EXERCISE DETAILS: Return all entries verbatim; skip any pictures.
- Opening Delimiter -
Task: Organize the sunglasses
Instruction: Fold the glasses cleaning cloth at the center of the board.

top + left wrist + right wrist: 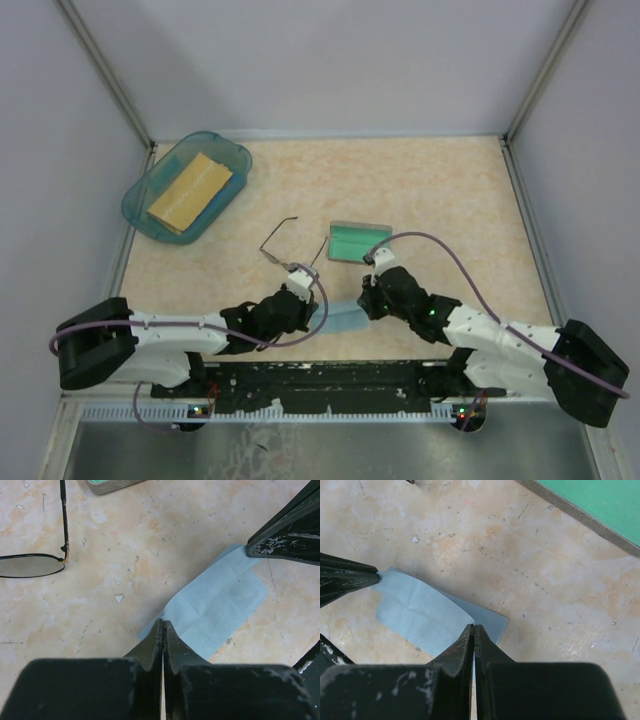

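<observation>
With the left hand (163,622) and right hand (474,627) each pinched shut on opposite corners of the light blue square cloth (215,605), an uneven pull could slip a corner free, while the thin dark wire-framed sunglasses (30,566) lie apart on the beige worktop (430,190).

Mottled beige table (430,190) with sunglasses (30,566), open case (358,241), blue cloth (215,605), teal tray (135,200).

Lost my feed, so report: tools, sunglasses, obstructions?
Left tool shut on cloth corner. Right tool shut on opposite corner. Sunglasses lie free on table, beside open case. Nothing over them.
</observation>
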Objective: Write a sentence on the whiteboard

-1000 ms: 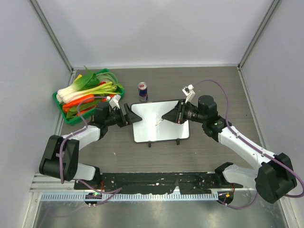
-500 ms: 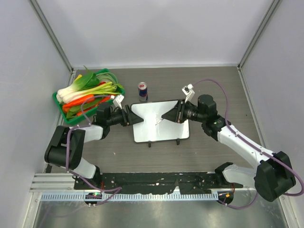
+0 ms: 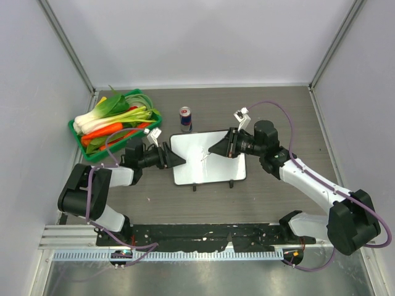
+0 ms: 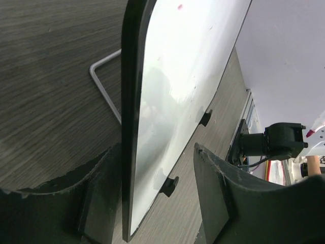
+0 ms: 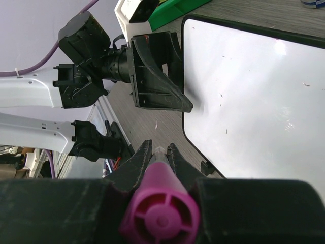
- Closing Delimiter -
ANSWER TO THE PROBLEM:
Task: Organize the sunglasses
Instruction: Fold the glasses cleaning cloth at the center of the board.

top + left wrist + right wrist: 

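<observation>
With the left hand (163,622) and right hand (474,627) each pinched shut on opposite corners of the light blue square cloth (215,605), an uneven pull could slip a corner free, while the thin dark wire-framed sunglasses (30,566) lie apart on the beige worktop (430,190).

Mottled beige table (430,190) with sunglasses (30,566), open case (358,241), blue cloth (215,605), teal tray (135,200).

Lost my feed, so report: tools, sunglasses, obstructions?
Left tool shut on cloth corner. Right tool shut on opposite corner. Sunglasses lie free on table, beside open case. Nothing over them.
</observation>
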Objective: Write a sentence on the whiteboard

-1000 ms: 
-500 ms: 
+0 ms: 
+0 ms: 
+0 ms: 

That finishes the output for this exercise.